For the Obama administration, Bowles has a number of qualifications. For one thing, Republicans adore him. Ryan has called him “my favorite Democrat.” Appointing Bowles to be Treasury Secretary would ensure a smooth confirmation, and it would be interpreted as a sign of goodwill and “seriousness” both by Republicans and by the media. Coming after a bitterly partisan election and at the outset of a hugely consequential series of negotiations, that could have real appeal to the White House.

One reservation you often hear when playing the “who will be the next Treasury Secretary” guessing game is, “but they have no market experience.” For better or worse, it’s considered crucial that the Treasury Secretary understand, and be capable of working with, markets. Bowles was an investment banker before he entered politics, and he currently serves on the board of directors for both Morgan Stanley and GE. He’s also personally beloved by Wall Street, where “Simpson-Bowles” has deep and fervent supporters, including many who have no real idea what’s in it. Appointing Bowles would be a signal to them that Washington is getting serious. [..]

There are downsides to Bowles, too. He’ll want the White House to go further than they’ve been willing to go on long-term health costs. But they’re prepared to do that once taxes are on the table. He’s also quite disliked by the left, which frequently refers to the Simpson-Bowles Commission as “the Catfood Commission.” That’s a drawback, but the Obama administration has always prized holding the center over placating the left. Indeed, Obama, who ran in 2008 as a post-partisan uniter and is unexpectedly and unhappily having to run a much more traditional and partisan campaign in 2012, might see that as a benefit.
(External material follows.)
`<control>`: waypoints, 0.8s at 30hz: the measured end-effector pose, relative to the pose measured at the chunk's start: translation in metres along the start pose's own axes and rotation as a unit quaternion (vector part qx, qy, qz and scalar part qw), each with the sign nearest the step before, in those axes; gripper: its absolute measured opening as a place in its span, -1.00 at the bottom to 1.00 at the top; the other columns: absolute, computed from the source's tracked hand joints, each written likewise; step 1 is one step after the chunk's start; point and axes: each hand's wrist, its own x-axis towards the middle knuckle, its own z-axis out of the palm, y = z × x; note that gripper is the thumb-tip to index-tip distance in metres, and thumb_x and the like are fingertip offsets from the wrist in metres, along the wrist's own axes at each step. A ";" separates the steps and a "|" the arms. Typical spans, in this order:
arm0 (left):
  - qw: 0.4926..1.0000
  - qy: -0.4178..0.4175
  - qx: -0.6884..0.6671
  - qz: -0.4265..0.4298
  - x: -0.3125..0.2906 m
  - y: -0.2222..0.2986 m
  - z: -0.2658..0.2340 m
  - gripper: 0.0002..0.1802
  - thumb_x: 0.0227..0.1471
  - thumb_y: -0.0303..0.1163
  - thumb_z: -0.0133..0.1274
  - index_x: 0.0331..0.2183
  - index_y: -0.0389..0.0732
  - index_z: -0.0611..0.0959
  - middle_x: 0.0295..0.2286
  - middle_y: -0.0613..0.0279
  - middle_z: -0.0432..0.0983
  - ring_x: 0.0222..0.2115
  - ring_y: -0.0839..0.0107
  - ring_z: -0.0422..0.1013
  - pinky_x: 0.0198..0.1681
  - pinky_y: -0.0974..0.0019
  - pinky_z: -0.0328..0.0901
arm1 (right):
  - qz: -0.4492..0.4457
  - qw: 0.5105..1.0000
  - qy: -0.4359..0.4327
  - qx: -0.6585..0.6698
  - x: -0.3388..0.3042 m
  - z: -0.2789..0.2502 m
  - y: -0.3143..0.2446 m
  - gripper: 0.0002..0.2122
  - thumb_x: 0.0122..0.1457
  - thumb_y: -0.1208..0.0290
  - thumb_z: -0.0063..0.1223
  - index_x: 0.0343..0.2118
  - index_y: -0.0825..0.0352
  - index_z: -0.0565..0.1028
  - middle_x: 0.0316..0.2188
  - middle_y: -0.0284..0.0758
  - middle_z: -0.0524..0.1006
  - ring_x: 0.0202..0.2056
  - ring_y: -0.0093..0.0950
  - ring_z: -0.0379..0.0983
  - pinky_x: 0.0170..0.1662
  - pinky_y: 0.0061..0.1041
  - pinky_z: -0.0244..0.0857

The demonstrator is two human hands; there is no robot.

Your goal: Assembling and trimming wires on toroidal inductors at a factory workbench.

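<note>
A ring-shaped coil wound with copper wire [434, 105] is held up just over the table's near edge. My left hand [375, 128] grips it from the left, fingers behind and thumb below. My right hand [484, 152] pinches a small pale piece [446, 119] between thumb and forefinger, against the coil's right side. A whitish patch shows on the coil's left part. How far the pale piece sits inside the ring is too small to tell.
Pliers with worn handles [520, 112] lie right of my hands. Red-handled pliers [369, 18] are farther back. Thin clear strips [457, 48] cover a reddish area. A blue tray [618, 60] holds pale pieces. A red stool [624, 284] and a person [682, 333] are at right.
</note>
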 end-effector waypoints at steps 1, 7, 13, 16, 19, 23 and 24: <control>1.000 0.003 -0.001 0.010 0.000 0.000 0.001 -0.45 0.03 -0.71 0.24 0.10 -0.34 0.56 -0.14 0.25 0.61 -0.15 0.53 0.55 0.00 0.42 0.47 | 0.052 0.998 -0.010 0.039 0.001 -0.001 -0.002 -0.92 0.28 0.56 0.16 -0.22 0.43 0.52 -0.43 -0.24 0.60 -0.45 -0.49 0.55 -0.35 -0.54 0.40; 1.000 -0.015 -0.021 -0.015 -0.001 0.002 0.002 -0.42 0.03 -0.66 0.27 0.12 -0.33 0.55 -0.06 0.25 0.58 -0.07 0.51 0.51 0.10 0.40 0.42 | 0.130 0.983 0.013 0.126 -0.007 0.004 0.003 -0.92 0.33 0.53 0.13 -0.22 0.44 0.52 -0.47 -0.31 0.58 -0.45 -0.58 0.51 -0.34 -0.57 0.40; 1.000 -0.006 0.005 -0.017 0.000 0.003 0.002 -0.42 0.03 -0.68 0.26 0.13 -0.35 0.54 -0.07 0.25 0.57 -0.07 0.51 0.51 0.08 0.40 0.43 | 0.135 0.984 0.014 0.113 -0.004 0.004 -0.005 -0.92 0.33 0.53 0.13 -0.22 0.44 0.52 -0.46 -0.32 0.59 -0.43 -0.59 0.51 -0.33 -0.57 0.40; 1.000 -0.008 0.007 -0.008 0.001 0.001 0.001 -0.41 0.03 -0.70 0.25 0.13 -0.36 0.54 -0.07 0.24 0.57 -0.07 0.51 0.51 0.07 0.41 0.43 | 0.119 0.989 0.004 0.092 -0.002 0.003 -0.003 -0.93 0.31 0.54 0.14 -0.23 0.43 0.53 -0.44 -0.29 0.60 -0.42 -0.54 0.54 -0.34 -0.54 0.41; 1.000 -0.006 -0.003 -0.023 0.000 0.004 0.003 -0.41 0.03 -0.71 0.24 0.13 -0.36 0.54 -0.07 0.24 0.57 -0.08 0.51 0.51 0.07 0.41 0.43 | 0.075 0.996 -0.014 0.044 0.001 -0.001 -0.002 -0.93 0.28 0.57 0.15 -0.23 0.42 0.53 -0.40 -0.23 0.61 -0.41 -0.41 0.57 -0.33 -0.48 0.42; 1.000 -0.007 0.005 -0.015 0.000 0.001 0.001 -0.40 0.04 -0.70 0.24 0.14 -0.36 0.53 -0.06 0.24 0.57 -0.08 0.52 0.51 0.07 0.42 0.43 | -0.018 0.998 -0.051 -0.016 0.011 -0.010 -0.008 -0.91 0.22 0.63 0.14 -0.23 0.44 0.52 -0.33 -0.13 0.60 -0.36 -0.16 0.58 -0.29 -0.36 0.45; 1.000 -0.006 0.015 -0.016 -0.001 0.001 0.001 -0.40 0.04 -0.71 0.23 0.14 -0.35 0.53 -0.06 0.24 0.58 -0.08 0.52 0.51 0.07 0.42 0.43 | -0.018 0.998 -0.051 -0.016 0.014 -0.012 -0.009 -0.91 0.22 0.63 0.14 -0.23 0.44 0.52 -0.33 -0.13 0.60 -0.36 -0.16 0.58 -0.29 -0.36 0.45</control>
If he can press the reset button after this election, he’s going to do it.

Just what this country needs, another corporatist Wall St. buddy and former bank executive heading Treasury who, as Dean Baker points out, Mr. Bowles has been working to cut Social Security for 15 years:

While Simpson has seized the spotlight, it may prove to be the case that Erskine Bowles, his co-chairman, poses the greater threat to Social Security. The reason is simple: Bowles is the living embodiment of the rewards available to politicians who would support substantial cutbacks or privatization of the program. [..]

Bowles is an unsuccessful politician, having twice lost in runs for the Senate in North Carolina.

Yet, he is very successful financially. He pockets $335,000 a year as a director of Morgan Stanley, one of the huge Wall Street banks that was rescued by taxpayer dollars in the fall of 2008. He likely pockets a similar sum from sitting as a director of GM, another company rescued by the government.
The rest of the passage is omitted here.